Personal information
- Born: 21 December 1997 (age 28) Salzburg, Austria
- Home town: Anif, Austria
- Height: 1.88 m (6 ft 2 in)

Figure skating career
- Country: Austria
- Discipline: Pair skating
- Partner: Sophia Schaller (since 2022) Olivia Boys-Eddy (2019–20) Sara Jane Dana (2018–19)
- Coach: Bruno Marcotte Severin Kiefer Brian Shales Julia Kiefer Violette Ivanoff
- Skating club: Eisunion Salzburg
- Began skating: 2006
- Retired: 31 July, 2026

Medal record
Austrian Championships
| Gold medal – first place | 2023 St. Pölten | Pairs |
| Gold medal – first place | 2024 Feldkirch | Pairs |
| Gold medal – first place | 2025 Dornbirn | Pairs |
| Silver medal – second place | 2020 Klagenfurt | Pairs |
| Silver medal – second place | 2026 Innsbruck | Pairs |

= Livio Mayr =

Austrian pair skater

Livio Mayr (born 21 December 1997) is an Austrian retired pair skater. With his current skating partner, Sophia Schaller, he is the 2023 Trophée Métropole Nice bronze medalist and a three-time Austrian national champion (2023–25).

== Personal life ==
Mayr was born on 21 December 1997 in Salzburg, Austria.

== Career ==
=== Early years ===
Mayr began learning how to skate in 2006. He began representing Austria internationally as a junior-level single skater in 2012. He competed in singles for five seasons, placing third at the Austrian Junior National Championships in 2014, 2016, and 2017, before opting to transition to pair skating.
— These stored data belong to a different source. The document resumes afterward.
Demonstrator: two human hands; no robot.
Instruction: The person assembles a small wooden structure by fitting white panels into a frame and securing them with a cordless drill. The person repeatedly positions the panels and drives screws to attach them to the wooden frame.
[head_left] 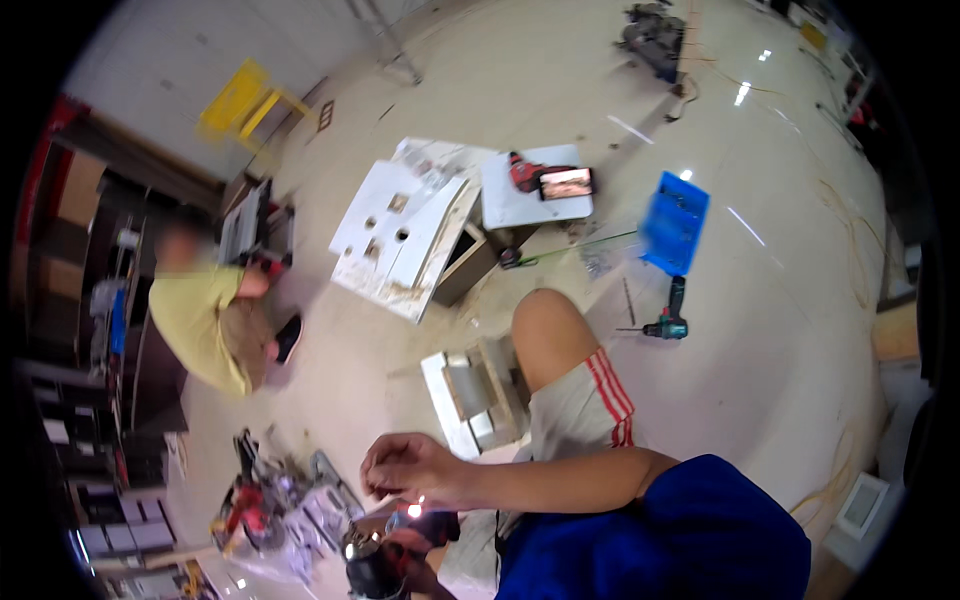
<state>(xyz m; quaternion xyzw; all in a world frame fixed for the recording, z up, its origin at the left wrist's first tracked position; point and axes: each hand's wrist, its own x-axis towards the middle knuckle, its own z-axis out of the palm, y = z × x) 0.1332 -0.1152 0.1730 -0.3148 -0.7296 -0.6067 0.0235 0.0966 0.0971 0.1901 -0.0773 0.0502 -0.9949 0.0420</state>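
Note:
My right hand (418, 470) comes in from the right, its fingers curled and pinched together. Whatever it may hold is too small to make out. Just below it, my left hand (418, 572) is wrapped round a dark power drill (372, 568) with a shiny metal chuck. A bright light glows on the tool, close under my right wrist. Part of the left hand is hidden by the drill and the picture's lower edge. Beside my bent knee stands a small wooden box-like piece (478, 390) on a white board.
White boards with cut holes (385, 225) lie ahead beside a white stool (535, 212) bearing a phone and red tool. A blue tray (676, 222) and a green drill (668, 322) rest on the floor rightward. A person (205, 310) crouches left; a saw-like machine (265, 510) stands nearer.

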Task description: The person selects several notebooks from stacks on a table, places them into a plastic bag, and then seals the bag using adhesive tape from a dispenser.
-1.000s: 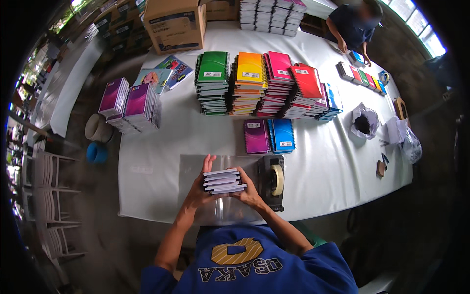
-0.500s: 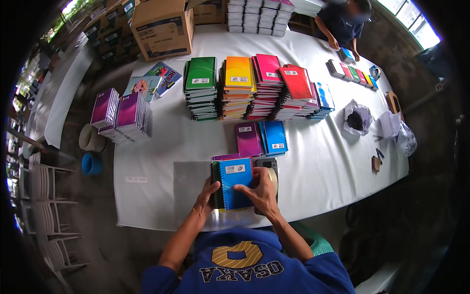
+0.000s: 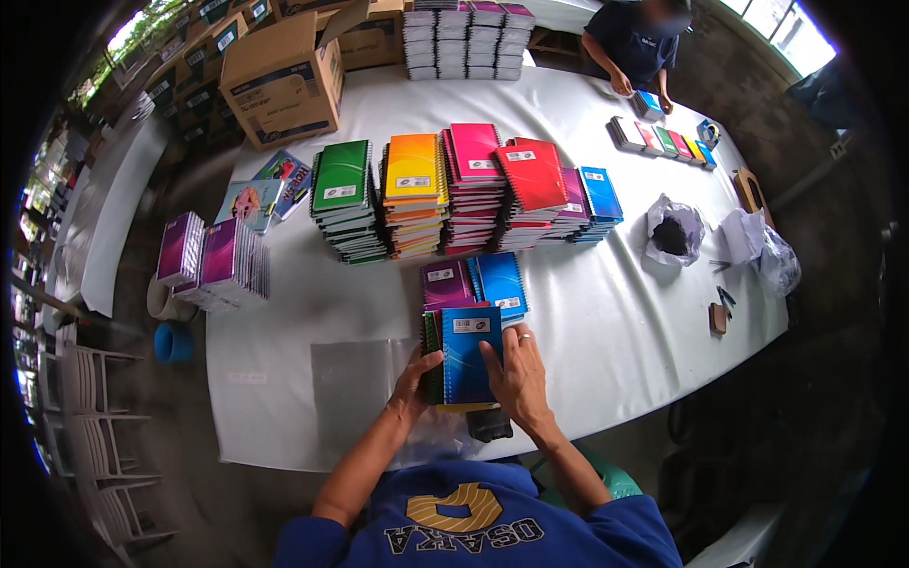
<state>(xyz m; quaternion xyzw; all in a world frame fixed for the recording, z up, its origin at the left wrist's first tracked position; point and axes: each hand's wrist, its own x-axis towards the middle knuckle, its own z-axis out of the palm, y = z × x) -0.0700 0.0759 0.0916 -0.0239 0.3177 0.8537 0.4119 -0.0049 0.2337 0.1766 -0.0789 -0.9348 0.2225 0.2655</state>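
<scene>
My left hand (image 3: 417, 383) grips the left side of a small stack of spiral notebooks, its thumb by the coil edge. On top lies a blue notebook (image 3: 472, 364) with a white label; a green notebook (image 3: 432, 350) shows at its left, and a yellow edge peeks out below. My right hand (image 3: 521, 379) is closed at the stack's right side, thumb on the blue cover's edge, fingers partly hidden. Just beyond the stack lie a purple notebook (image 3: 445, 282) and another blue notebook (image 3: 498, 284).
Tall notebook piles in green (image 3: 343, 180), yellow (image 3: 414, 175), pink (image 3: 473, 156) and red (image 3: 533, 180) stand across the table. A clear plastic sheet (image 3: 350, 398) lies left of my hands; a dark object (image 3: 490, 425) sits below. Cartons (image 3: 284, 90) and another person (image 3: 632, 47) are at the far side.
My right thumb has slid from the middle of the blue cover to its right edge. The stack sits slightly further right in view, and the whole view has shifted.
</scene>
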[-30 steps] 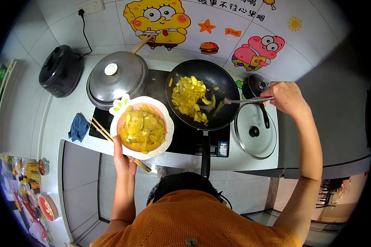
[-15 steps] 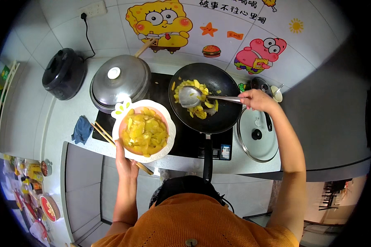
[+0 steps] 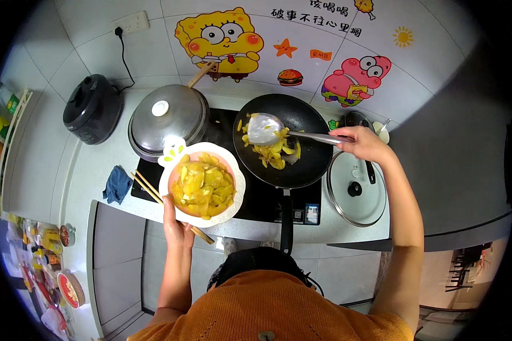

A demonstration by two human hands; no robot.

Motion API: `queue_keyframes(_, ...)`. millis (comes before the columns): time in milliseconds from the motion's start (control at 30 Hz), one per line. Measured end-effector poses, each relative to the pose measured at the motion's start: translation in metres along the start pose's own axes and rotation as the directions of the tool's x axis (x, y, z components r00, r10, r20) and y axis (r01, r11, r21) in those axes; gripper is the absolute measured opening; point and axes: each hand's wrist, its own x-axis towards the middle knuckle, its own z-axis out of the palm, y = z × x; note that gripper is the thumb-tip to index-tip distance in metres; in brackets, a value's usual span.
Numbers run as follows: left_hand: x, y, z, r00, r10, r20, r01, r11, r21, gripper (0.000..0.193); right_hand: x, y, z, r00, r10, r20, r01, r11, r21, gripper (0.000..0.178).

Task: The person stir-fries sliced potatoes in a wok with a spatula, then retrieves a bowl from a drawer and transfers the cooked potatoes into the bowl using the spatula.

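Note:
My left hand (image 3: 177,232) is closed on the near rim of a white scalloped plate (image 3: 238,196) with a pink inner face. Glossy yellow-green slices (image 3: 203,187) are heaped on it, perhaps potato or pepper; I cannot tell. A pair of wooden chopsticks (image 3: 148,186) runs under the plate through the same hand. In my right hand (image 3: 363,143) is the handle of a metal spatula (image 3: 264,129). Its broad blade sits over the left part of a black wok (image 3: 301,113), above more yellow slices (image 3: 279,154). The blade hides part of that food.
Behind the plate stands a lidded steel pan (image 3: 173,113). A glass lid (image 3: 355,190) lies right of the wok, whose handle (image 3: 287,221) points toward me over the cooktop (image 3: 256,209). A dark rice cooker (image 3: 93,111) and a blue cloth (image 3: 117,184) are at left.
The spatula blade has tilted, showing a brighter face, and its handle has shifted slightly right with my right hand. The plate stays over the cooktop's left side; the whole view has shifted a little.

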Motion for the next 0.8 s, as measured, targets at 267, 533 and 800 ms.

=== 2018–19 season: Debut of Dana/Mayr ===
Mayr teamed up with his first pairs partner, American skater Sara Jane Dana, in advance of the 2018–19 season. They competed at two Junior Grand Prix events during their partnership, finishing 12th in Austria and 15th in the Czech Republic, as well as one international junior B event, the 2018 Golden Spin of Zagreb, where they placed fourth. Dana/Mayr won the silver medal in the junior pairs event behind Heidrun Pipal / Erik Pipal at the 2019 Austrian Championships before ultimately dissolving their partnership.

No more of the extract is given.